* Description of the task *
All the entries need to be quoted exactly, apart from the pictures, which you should drop.

* Input data *
+++

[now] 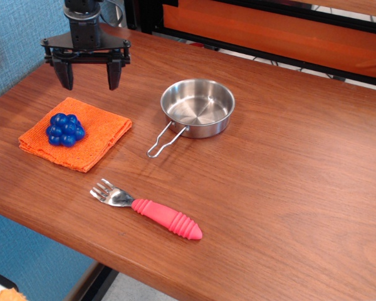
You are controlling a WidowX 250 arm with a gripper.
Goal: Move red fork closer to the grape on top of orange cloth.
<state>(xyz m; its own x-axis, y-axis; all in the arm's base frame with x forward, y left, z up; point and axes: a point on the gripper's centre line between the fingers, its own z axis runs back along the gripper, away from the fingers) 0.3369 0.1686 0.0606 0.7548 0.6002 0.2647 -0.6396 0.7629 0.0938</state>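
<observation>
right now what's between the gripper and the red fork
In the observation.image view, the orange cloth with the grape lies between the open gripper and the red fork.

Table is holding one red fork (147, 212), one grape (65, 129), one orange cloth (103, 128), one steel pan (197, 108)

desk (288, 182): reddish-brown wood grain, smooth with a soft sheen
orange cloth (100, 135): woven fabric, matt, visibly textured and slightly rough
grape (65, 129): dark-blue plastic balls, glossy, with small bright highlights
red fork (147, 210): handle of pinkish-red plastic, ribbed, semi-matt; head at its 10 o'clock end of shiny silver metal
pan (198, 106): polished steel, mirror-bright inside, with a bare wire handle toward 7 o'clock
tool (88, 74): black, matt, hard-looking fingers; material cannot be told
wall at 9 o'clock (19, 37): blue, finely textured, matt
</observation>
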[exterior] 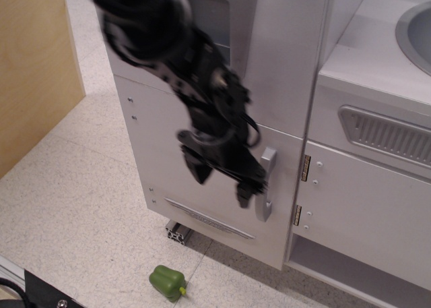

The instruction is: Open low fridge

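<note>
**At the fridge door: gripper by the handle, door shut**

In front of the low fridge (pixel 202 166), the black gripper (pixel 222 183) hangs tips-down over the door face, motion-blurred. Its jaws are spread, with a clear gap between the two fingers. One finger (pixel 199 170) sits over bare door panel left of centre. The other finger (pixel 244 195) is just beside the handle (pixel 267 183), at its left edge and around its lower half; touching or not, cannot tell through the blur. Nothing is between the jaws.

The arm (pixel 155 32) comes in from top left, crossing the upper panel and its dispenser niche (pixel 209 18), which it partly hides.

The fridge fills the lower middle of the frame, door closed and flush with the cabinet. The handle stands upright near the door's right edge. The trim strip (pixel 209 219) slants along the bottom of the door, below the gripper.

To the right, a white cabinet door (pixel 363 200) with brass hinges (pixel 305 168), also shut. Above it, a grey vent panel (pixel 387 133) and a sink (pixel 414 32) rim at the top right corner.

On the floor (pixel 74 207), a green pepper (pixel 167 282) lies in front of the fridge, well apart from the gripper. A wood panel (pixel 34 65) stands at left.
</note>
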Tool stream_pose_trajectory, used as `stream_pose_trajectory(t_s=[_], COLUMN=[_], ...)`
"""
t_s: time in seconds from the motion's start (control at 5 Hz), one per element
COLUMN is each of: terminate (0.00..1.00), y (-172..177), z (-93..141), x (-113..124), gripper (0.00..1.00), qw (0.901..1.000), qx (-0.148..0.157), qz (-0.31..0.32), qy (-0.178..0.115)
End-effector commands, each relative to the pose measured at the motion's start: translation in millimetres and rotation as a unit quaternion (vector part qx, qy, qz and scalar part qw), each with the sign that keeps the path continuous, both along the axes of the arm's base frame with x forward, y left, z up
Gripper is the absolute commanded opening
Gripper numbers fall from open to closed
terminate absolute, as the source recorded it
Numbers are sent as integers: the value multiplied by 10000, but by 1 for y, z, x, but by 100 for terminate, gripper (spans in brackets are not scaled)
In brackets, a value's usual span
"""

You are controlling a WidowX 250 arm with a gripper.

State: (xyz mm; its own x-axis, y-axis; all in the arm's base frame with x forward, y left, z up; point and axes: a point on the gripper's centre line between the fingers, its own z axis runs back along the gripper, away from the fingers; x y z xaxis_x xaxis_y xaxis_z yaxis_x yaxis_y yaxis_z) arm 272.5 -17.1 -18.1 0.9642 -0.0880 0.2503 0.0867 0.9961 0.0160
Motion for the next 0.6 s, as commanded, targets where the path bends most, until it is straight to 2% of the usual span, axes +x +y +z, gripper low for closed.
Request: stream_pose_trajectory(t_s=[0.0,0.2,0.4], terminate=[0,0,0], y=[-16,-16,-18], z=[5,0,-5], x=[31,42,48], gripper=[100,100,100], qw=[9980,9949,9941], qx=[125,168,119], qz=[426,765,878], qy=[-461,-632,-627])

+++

* Result of this exercise *
[now] 
You are controlling a WidowX 250 arm with a gripper.
Goal: Move red fork closer to the grape on top of orange cloth.
<state>(xyz m; its own x-axis, y-axis; all in the arm's base frame with x forward, y left, z up; point and axes: a point on the gripper's centre line between the fingers, its own z axis runs back along the gripper, away from the fingers) 0.3369 0.1686 0.0606 0.7548 0.6002 0.2647 -0.6396 0.7629 0.0938</state>
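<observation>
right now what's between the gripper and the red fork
In the observation.image view, the orange cloth with the grape lies between the open gripper and the red fork.

Table is holding one red fork (147, 212), one grape (65, 129), one orange cloth (103, 128), one steel pan (197, 108)

desk (288, 182): reddish-brown wood grain, smooth with a soft sheen
orange cloth (100, 135): woven fabric, matt, visibly textured and slightly rough
grape (65, 129): dark-blue plastic balls, glossy, with small bright highlights
red fork (147, 210): handle of pinkish-red plastic, ribbed, semi-matt; head at its 10 o'clock end of shiny silver metal
pan (198, 106): polished steel, mirror-bright inside, with a bare wire handle toward 7 o'clock
tool (88, 74): black, matt, hard-looking fingers; material cannot be told
wall at 9 o'clock (19, 37): blue, finely textured, matt
</observation>
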[exterior] 

The instruction is: Open low fridge

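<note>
**At the fridge door: gripper by the handle, door shut**

In front of the low fridge (pixel 202 166), the black gripper (pixel 222 183) hangs tips-down over the door face, motion-blurred. Its jaws are spread, with a clear gap between the two fingers. One finger (pixel 199 170) sits over bare door panel left of centre. The other finger (pixel 244 195) is just beside the handle (pixel 267 183), at its left edge and around its lower half; touching or not, cannot tell through the blur. Nothing is between the jaws.

The arm (pixel 155 32) comes in from top left, crossing the upper panel and its dispenser niche (pixel 209 18), which it partly hides.

The fridge fills the lower middle of the frame, door closed and flush with the cabinet. The handle stands upright near the door's right edge. The trim strip (pixel 209 219) slants along the bottom of the door, below the gripper.

To the right, a white cabinet door (pixel 363 200) with brass hinges (pixel 305 168), also shut. Above it, a grey vent panel (pixel 387 133) and a sink (pixel 414 32) rim at the top right corner.

On the floor (pixel 74 207), a green pepper (pixel 167 282) lies in front of the fridge, well apart from the gripper. A wood panel (pixel 34 65) stands at left.
</note>
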Tool stream_pose_trajectory, used as `stream_pose_trajectory(t_s=[_], COLUMN=[_], ...)`
"""
t_s: time in seconds from the motion's start (control at 5 Hz), one per element
COLUMN is each of: terminate (0.00..1.00), y (-172..177), z (-93..141), x (-113..124), gripper (0.00..1.00), qw (0.901..1.000), qx (-0.148..0.157), qz (-0.31..0.32), qy (-0.178..0.115)
End-effector commands, each relative to the pose measured at the motion's start: translation in millimetres and rotation as a unit quaternion (vector part qx, qy, qz and scalar part qw), each with the sign that keeps the path continuous, both along the axes of the arm's base frame with x forward, y left, z up
Gripper is the absolute commanded opening
Gripper numbers fall from open to closed
terminate absolute, as the source recorded it
Numbers are sent as integers: the value multiplied by 10000, but by 1 for y, z, x, but by 100 for terminate, gripper (spans in brackets are not scaled)
In brackets, a value's usual span
"""

You are controlling a WidowX 250 arm with a gripper.

State: (xyz mm; its own x-axis, y-axis; all in the arm's base frame with x forward, y left, z up; point and axes: a point on the gripper's centre line between the fingers, its own z axis runs back along the gripper, away from the fingers; x y z xaxis_x xaxis_y xaxis_z yaxis_x yaxis_y yaxis_z) arm 272.5 -17.1 -18.1 0.9642 -0.0880 0.2503 0.0867 0.9961 0.0160
Motion for the next 0.6 s, as commanded, targets where the path bends most, until it is straight to 2% of the usual span, axes +x +y +z, gripper low for closed.
Request: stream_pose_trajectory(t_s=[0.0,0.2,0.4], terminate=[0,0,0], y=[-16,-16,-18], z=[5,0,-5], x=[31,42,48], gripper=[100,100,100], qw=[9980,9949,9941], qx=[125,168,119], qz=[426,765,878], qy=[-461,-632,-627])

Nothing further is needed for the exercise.